> Task goal: For the material that follows, return exactly the lines from the one with "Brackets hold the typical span" through the one with "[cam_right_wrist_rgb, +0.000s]", both ends included.
= = = =
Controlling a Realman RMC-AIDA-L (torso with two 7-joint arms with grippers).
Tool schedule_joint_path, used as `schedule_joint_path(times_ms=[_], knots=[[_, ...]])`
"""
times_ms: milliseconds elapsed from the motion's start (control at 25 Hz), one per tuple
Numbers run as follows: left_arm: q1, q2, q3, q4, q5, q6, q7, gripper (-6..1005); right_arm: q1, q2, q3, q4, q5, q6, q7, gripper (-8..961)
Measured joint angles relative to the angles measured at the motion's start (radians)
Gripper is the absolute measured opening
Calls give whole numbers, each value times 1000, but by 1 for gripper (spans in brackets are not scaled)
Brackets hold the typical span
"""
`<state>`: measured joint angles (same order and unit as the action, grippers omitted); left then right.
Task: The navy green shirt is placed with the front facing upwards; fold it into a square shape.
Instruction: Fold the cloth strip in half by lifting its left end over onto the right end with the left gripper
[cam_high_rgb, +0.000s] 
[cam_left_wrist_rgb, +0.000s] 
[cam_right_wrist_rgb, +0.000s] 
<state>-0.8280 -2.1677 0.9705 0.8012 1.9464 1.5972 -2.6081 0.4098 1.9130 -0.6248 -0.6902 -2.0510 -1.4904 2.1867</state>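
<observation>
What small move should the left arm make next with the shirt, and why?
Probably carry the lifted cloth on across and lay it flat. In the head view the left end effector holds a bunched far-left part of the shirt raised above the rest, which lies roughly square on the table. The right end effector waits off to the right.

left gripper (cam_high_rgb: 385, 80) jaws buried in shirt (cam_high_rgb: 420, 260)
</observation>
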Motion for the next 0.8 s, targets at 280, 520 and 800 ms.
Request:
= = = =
> Reply:
Brackets hold the typical span
"""
`<state>`: measured joint angles (same order and unit as the action, grippers omitted); left then right.
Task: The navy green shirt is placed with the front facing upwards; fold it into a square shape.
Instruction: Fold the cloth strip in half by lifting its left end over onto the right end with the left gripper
[cam_high_rgb, +0.000s] 
[cam_left_wrist_rgb, +0.000s] 
[cam_right_wrist_rgb, +0.000s] 

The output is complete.